## Task to complete
Write every line below out again exactly, images omitted.
Segment Open
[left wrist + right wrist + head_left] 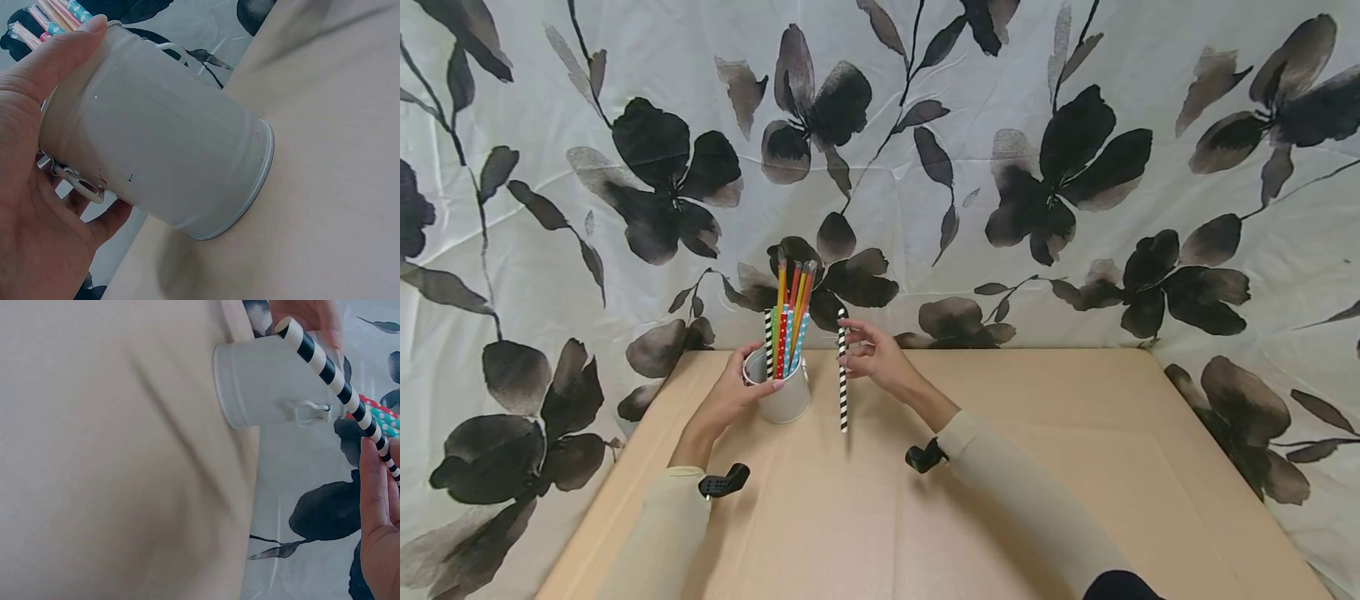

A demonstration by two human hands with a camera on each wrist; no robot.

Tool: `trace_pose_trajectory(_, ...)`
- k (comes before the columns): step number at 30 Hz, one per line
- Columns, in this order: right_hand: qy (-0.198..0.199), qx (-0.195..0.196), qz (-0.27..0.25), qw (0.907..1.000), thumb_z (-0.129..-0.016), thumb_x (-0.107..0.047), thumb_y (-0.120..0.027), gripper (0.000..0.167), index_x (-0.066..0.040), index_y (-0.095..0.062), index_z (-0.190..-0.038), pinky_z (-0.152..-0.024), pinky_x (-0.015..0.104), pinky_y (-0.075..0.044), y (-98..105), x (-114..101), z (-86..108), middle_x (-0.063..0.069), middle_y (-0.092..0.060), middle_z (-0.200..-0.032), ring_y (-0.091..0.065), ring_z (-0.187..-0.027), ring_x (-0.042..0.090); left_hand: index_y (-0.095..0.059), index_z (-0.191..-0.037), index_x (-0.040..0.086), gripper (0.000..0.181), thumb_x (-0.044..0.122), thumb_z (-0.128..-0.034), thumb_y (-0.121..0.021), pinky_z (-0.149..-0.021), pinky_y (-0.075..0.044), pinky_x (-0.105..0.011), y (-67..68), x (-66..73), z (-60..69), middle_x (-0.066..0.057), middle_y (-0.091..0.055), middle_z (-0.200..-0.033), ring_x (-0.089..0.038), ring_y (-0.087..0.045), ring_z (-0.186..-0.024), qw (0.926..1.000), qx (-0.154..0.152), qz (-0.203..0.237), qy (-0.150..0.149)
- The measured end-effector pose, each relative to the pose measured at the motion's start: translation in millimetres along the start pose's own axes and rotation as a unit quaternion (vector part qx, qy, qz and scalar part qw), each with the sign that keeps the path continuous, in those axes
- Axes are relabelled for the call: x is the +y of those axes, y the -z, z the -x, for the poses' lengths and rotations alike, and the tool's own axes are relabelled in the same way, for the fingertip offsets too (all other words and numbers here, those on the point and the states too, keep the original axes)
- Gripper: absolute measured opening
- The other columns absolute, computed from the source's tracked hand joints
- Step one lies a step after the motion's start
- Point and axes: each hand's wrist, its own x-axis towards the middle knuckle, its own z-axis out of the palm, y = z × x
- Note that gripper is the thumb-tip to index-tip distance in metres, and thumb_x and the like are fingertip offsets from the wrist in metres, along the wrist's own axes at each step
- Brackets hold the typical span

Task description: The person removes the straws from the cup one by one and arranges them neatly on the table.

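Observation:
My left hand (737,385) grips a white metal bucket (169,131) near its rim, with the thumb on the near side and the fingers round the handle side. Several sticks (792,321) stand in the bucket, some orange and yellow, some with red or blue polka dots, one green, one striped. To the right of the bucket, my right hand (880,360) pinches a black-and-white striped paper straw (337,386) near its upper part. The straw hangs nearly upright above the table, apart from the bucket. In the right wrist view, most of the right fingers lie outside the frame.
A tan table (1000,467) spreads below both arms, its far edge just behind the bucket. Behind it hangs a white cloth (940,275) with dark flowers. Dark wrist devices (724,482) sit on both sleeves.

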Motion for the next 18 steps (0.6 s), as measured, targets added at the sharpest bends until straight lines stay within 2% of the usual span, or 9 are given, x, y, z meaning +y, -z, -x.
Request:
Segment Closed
## Reply to the task
[left wrist + right wrist + head_left] 

A demonstration by two human hands with a camera on each wrist; no robot.

Tool: `trace_pose_trajectory(_, ...)`
- k (comes before the columns): step number at 30 Hz, one per line
- Columns, in this order: right_hand: qy (-0.198..0.199), qx (-0.195..0.196), qz (-0.27..0.25), qw (0.907..1.000), thumb_z (-0.129..-0.016), thumb_x (-0.107..0.047), thumb_y (-0.120..0.027), gripper (0.000..0.167), index_x (-0.066..0.040), index_y (-0.095..0.062), index_z (-0.190..-0.038), pinky_z (-0.152..-0.024), pinky_x (-0.015..0.104), pinky_y (-0.075..0.044), y (-98..105), x (-114..101), z (-86..108), middle_x (-0.063..0.069), middle_y (-0.092..0.060), middle_z (-0.200..-0.032), ring_y (-0.091..0.065), ring_z (-0.187..-0.027), ring_x (-0.042..0.090); left_hand: index_y (-0.095..0.059), index_z (-0.191..-0.037), index_x (-0.040..0.086), gripper (0.000..0.181), thumb_x (-0.044..0.122), thumb_z (-0.128..-0.034), thumb_y (-0.121..0.021), pinky_z (-0.149..-0.021), pinky_y (-0.075..0.044), pinky_x (-0.105..0.011), y (-67..68), x (-66..73), z (-60..69), middle_x (-0.066..0.057), middle_y (-0.091..0.055), middle_z (-0.200..-0.033), ring_x (-0.089..0.038), ring_y (-0.087..0.045), ring_z (-0.186..-0.024), qw (0.926..1.000), qx (-0.154..0.152), qz (-0.203..0.237), qy (-0.150..0.149)
- The measured end-effector pose, each relative to the pose measured at the motion's start: translation in millimetres along the start pose's own axes and rotation as a unit quaternion (vector part qx, qy, qz and scalar part qw), each with the sign that keeps the path continuous, in those axes
- Axes are relabelled for the call: x is the +y of those axes, y the -z, z the -x, for the poses' lengths and rotations alike, and the tool's own axes are relabelled in the same way, for the fingertip offsets too (all other words and numbers here, those on the point and the states too, keep the original axes)
- Gripper: absolute measured opening
- The other columns absolute, computed from the source's tracked hand joints
- Step one lies a step after the motion's start
- Point and axes: each hand's wrist, its own x-axis towards the middle knuckle, its own z-axis out of the palm, y = z × x
- Note that gripper is the thumb-tip to index-tip distance in metres, and thumb_x and the like are fingertip offsets from the wrist in metres, along the wrist's own axes at each step
- Brackets hold the typical span

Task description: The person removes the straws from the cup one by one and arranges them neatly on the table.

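Observation:
My left hand (737,385) grips a white metal bucket (169,131) near its rim, with the thumb on the near side and the fingers round the handle side. Several sticks (792,321) stand in the bucket, some orange and yellow, some with red or blue polka dots, one green, one striped. To the right of the bucket, my right hand (880,360) pinches a black-and-white striped paper straw (337,386) near its upper part. The straw hangs nearly upright above the table, apart from the bucket. In the right wrist view, most of the right fingers lie outside the frame.
A tan table (1000,467) spreads below both arms, its far edge just behind the bucket. Behind it hangs a white cloth (940,275) with dark flowers. Dark wrist devices (724,482) sit on both sleeves.
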
Motion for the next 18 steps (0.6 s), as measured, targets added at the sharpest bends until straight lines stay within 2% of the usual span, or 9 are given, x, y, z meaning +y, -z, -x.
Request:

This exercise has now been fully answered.